After World War I, Short served in Belgium as manager of the U.S. equestrian team at the 1920 Summer Olympics. He then attended the United States Army Command and General Staff College at Fort Leavenworth. After graduation, he was promoted to colonel and assigned to command the 16th Cavalry at Fort Sam Houston, Texas. In 1921, he was transferred to command of the 7th Cavalry. In October 1923, Short was detailed to the Inspector General's department, and he served for two years in San Francisco and two in Honolulu.

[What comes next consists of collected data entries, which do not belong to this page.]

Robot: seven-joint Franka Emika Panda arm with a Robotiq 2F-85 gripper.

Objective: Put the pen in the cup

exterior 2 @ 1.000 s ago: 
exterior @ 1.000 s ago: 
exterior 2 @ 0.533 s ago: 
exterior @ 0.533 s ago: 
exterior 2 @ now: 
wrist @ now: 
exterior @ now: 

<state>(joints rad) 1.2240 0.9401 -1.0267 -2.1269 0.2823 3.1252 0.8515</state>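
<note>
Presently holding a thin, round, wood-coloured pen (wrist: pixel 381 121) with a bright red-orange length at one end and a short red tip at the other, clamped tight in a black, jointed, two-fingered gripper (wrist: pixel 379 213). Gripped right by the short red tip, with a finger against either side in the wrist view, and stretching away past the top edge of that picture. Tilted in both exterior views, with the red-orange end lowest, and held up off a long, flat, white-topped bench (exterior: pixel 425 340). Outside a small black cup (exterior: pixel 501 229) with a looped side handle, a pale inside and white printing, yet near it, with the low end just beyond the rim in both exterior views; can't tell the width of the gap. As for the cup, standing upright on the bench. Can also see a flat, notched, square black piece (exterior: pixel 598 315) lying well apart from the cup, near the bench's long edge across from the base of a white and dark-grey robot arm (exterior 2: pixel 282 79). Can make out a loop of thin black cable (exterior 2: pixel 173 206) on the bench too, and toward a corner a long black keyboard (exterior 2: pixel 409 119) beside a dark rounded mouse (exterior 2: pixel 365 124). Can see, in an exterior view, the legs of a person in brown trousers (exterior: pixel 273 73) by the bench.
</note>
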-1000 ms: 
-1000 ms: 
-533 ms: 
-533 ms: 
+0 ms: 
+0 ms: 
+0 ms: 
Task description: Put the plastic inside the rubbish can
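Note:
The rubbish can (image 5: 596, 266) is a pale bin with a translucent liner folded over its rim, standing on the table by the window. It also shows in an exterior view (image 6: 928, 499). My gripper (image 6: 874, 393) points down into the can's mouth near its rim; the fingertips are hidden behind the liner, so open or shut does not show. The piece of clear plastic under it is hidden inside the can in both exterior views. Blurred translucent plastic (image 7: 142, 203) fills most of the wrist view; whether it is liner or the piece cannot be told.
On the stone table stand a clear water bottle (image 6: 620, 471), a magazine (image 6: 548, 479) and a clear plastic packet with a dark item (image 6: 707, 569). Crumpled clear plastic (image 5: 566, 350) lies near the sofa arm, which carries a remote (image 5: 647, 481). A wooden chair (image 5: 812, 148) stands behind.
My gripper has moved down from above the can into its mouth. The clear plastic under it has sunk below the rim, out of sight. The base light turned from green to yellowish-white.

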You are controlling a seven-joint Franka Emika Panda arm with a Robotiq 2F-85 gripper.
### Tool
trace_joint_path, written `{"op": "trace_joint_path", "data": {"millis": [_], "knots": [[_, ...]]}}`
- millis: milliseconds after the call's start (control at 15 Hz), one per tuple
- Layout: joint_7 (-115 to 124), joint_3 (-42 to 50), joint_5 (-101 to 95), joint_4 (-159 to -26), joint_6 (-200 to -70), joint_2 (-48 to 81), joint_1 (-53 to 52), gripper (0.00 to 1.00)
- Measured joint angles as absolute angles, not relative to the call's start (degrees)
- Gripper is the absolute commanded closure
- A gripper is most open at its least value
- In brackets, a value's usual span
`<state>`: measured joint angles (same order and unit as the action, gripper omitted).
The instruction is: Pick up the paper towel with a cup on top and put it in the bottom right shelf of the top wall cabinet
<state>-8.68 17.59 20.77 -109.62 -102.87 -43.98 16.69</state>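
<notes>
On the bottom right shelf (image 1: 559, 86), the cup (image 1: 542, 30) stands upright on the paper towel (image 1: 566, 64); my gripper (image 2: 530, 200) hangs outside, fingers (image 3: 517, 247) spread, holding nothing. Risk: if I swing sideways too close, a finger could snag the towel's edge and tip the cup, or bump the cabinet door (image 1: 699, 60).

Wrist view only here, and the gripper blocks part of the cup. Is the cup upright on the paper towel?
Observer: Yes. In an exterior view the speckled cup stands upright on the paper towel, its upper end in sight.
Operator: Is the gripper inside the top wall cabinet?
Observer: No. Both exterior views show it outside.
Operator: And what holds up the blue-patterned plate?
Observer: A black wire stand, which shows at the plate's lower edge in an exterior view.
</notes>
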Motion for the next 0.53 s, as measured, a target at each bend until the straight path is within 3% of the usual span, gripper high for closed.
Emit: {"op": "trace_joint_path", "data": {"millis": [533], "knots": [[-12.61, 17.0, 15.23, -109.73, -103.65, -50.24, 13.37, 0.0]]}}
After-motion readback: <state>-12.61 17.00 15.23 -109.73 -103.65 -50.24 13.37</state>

In October 1927, Short was promoted to brigadier general and assigned to the Advanced Air Corps School at Fort Langley, Virginia. He subsequently served at the Infantry School at Fort Benning, Georgia and the Cavalry School at Fort Riley. In 1928, he took command of the 2nd Cavalry Brigade at Fort Bliss, Texas. Also in 1928, Short was manager of the U.S. equestrian team that took part in the Summer Olympics, which were held in Amsterdam. He commanded the 1st Cavalry Division from 1930 to 1932. He was commander of Fort Bliss in 1933 and commanded the 1st Cavalry Division again in 1934. Short retired in April 1934.

==Death and burial==
In retirement, Short was a resident of San Diego, California. He died at Naval Medical Center San Diego on March 5, 1952. Short was buried at Fort Rosecrans National Cemetery in San Diego.

==Family==
In 1901, Short married Hortense DuBois Wilson in Omaha, Nebraska. They were the parents of a daughter, Hortense Wilson, who was the wife of Major General Verne D. Mudge.

==Awards==
Short was a recipient of the Silver Star Citation for his Spanish–American War Service, which was upgraded to the Silver Star when that decoration was created in 1918. In addition, he received the Purple Heart for the wounds he sustained in the Battle of San Juan Hill after the award was created in 1917.